The Carney government has tried to address some of the regulatory concerns with the Building Canada Act, which became law in June. 

The law allows the federal government, through the new Calgary-based Major Projects Office, to identify projects it deems to be in the “national interest” for faster approval processes, which could include exemptions from certain environmental laws.

The government has some guidelines for deciding which projects would qualify, though it has refused to state exactly what it means by “national interest.”

While Conservative MPs voted in favour of the bill, they say Ottawa should simply remove regulations that slow down projects.

“This is a workaround process. Instead of fixing all those fundamentals, that by its name ‘Building Canada’ admits blocks building, they’re doing this temporary workaround process,” Alberta MP Shannon Stubbs told The Canadian Press earlier this week.
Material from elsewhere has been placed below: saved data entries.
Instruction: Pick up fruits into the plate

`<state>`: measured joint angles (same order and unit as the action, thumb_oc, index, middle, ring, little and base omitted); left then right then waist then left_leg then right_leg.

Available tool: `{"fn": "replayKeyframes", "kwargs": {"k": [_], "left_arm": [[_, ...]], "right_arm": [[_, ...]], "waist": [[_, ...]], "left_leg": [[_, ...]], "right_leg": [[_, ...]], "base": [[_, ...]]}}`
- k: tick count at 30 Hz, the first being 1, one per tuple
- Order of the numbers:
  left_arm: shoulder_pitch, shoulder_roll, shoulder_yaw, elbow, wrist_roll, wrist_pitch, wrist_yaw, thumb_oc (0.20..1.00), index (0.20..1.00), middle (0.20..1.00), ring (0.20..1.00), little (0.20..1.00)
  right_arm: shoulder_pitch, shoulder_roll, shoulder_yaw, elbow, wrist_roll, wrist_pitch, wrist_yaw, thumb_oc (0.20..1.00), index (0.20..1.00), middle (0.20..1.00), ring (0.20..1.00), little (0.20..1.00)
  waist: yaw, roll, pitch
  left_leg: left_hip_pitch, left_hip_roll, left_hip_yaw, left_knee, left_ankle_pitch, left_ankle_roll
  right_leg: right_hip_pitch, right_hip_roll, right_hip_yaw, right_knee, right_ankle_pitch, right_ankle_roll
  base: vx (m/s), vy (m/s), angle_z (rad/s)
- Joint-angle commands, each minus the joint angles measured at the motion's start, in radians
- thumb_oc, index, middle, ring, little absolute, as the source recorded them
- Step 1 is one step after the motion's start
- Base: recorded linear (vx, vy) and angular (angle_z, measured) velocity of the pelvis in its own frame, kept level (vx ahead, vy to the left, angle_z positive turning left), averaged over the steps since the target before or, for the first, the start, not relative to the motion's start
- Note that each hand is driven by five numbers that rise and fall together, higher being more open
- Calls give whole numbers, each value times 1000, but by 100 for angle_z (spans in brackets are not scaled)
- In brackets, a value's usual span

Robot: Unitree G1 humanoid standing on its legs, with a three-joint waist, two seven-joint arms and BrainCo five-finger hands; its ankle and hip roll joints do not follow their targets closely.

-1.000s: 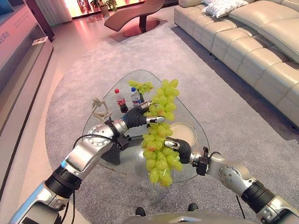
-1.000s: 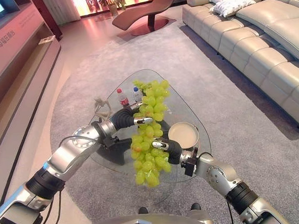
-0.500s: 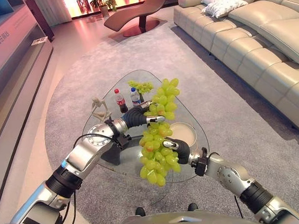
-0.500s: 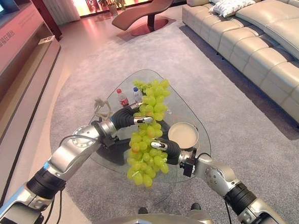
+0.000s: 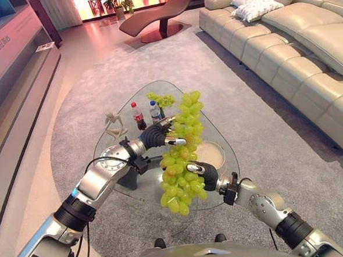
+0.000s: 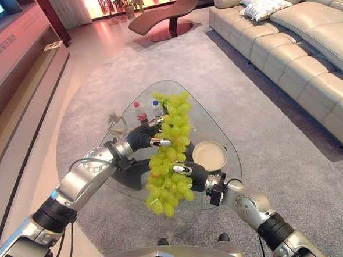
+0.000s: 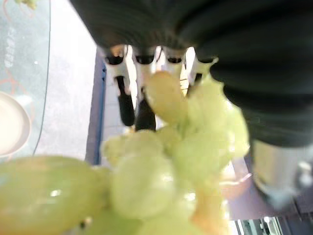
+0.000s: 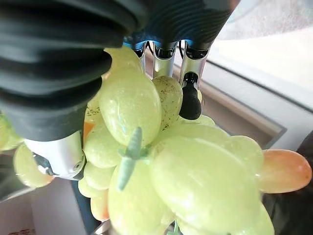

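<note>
A large round grey rug (image 5: 259, 135) is spread over the floor, and a cream sofa (image 5: 306, 44) is set along its far right side. On the rug a glass table (image 5: 215, 131) is placed, and above it a long bunch of green grapes (image 5: 182, 157) is held in the air by both hands. The upper part of the bunch is gripped by the left hand (image 5: 157, 135), whose fingers (image 7: 124, 100) are curled round the grapes. The lower part is clasped by the right hand (image 5: 203, 172), with its fingers (image 8: 190, 100) closed on the fruit. A cream plate (image 6: 211, 155) is seen on the glass just right of the hanging bunch. Two small bottles (image 5: 145, 114) are stood at the far side, beside a second small grape cluster (image 5: 161, 99) and a pale figurine (image 5: 114, 125).
</note>
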<state>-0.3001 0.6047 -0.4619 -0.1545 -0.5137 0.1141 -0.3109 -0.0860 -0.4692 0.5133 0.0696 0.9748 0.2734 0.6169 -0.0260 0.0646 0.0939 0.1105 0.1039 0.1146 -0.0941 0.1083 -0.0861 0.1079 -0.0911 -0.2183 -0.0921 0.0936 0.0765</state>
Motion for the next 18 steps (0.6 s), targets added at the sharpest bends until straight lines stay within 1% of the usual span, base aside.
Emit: {"fn": "replayKeyframes", "kwargs": {"k": [1, 4, 6, 10, 11, 13, 14, 18], "left_arm": [[-40, -2, 79, 17, -53, -61, 25, 1000, 1000, 1000, 1000, 1000], [-15, 7, 105, 23, -59, -75, 23, 1000, 1000, 1000, 1000, 1000], [23, 13, 140, 36, -57, -88, 32, 1000, 1000, 1000, 1000, 1000], [89, 29, 200, 58, -48, -110, 29, 1000, 1000, 1000, 1000, 1000], [119, 34, 226, 72, -45, -115, 34, 1000, 1000, 1000, 1000, 1000], [139, 38, 244, 92, -52, -118, 34, 1000, 1000, 1000, 1000, 1000], [163, 38, 266, 127, -50, -120, 38, 1000, 1000, 1000, 1000, 1000], [207, 35, 299, 191, -53, -122, 43, 1000, 1000, 1000, 1000, 1000]], "right_arm": [[-27, 34, -67, -77, 2, -74, -1, 200, 200, 200, 200, 200], [-14, 16, -96, -77, -16, -84, -7, 200, 200, 200, 200, 200], [6, -8, -138, -71, -46, -99, -12, 200, 200, 200, 200, 200], [31, -51, -206, -65, -88, -100, -9, 200, 200, 200, 200, 200], [37, -72, -234, -58, -102, -101, -9, 200, 200, 200, 200, 200], [41, -90, -256, -50, -110, -101, -7, 200, 200, 200, 200, 200], [45, -109, -285, -28, -136, -108, -3, 200, 200, 200, 200, 200], [48, -141, -326, 0, -182, -115, -5, 200, 200, 200, 200, 200]], "waist": [[-3, -65, 3], [-3, -66, 6], [-3, -68, 9], [-2, -72, 13], [-1, -73, 14], [0, -75, 16], [0, -77, 17], [4, -81, 24]], "left_leg": [[39, -57, 25, 7, -77, 30], [39, -56, 26, 7, -77, 29], [37, -54, 28, 7, -77, 29], [36, -51, 30, 7, -76, 26], [35, -49, 31, 7, -76, 25], [36, -48, 31, 7, -76, 24], [35, -47, 32, 7, -75, 23], [33, -45, 31, 7, -74, 21]], "right_leg": [[34, -19, 0, 5, -15, 46], [33, -19, 1, 5, -14, 45], [31, -20, 2, 5, -14, 44], [30, -19, 1, 5, -14, 44], [30, -20, -1, 5, -14, 44], [31, -19, -2, 5, -14, 43], [32, -20, -3, 5, -14, 43], [30, -20, -7, 5, -12, 43]], "base": [[0, 0, 0], [-8, 0, -2], [-24, -3, -7], [-14, -10, -4], [0, 0, 0], [0, 0, 0], [0, 0, 0], [-2, -17, 0]]}}
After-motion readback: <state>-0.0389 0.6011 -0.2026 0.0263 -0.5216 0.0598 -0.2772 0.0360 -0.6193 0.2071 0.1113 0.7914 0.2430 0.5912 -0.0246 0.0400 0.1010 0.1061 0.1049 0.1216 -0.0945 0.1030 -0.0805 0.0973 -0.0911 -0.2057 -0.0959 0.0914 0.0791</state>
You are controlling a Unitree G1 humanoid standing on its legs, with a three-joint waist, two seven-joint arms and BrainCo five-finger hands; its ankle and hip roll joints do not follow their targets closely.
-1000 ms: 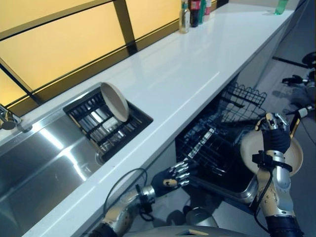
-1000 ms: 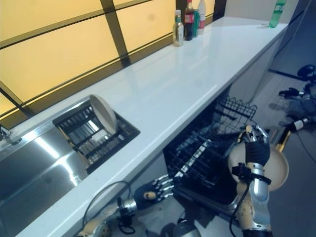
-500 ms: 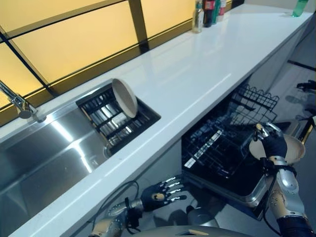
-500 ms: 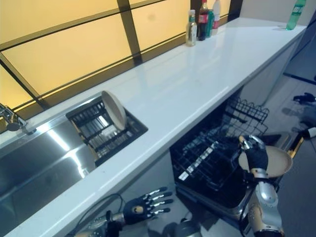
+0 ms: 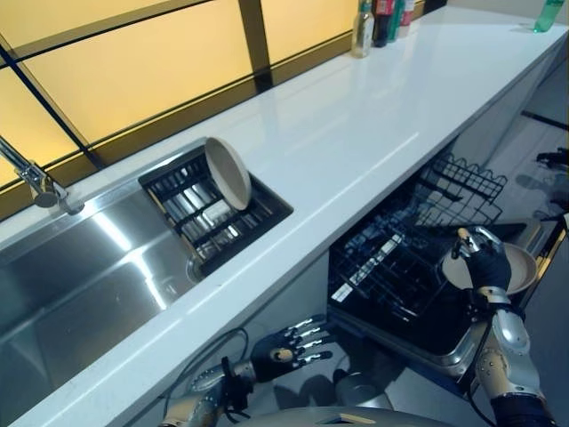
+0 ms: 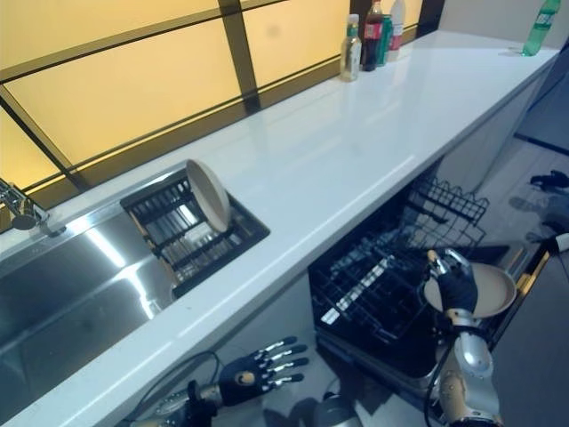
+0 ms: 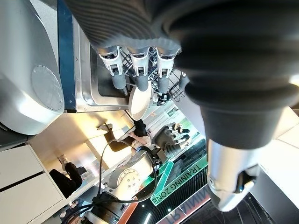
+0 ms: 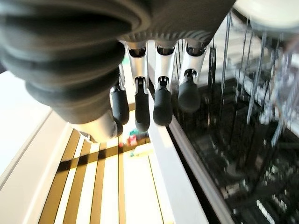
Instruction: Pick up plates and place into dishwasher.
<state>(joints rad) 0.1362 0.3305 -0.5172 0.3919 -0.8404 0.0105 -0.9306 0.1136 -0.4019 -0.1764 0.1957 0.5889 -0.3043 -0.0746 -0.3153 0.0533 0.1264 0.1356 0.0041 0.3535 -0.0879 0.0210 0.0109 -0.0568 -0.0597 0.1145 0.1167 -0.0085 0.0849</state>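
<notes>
My right hand [image 5: 485,264] is shut on the rim of a cream plate [image 5: 522,268], which it holds nearly flat above the right side of the open dishwasher's lower rack [image 5: 391,262]. The right wrist view shows curled fingers [image 8: 161,100] over the rack wires, with the plate's edge [image 8: 268,9] in a corner. A second cream plate [image 5: 228,173] stands on edge in the black drying rack [image 5: 209,213] set in the sink. My left hand [image 5: 286,345] hangs open below the counter's edge, fingers spread. In the left wrist view its straight fingers [image 7: 140,70] point toward the held plate [image 7: 139,100].
The white counter [image 5: 356,124] runs to the far right, with bottles [image 5: 378,18] by the window and a green bottle [image 5: 549,12] at its end. A steel sink [image 5: 80,285] with a faucet [image 5: 36,182] lies left. Another wire rack [image 5: 467,178] stands behind the lower one.
My right hand has lowered the plate toward the dishwasher rack and tipped it from upright to nearly flat. My left hand has drawn back under the counter with fingers spread. The camera shifted.
</notes>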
“So this gives no permanent certainty for investor confidence and proponents who want to build major projects.”

While Ebl said the new legislation and the Major Projects Office it created are positive, he believes they should apply to more than just a few projects.

“We need to apply the principles of the Building Canada Act more broadly to accelerate approval and construction of new energy projects,” he said.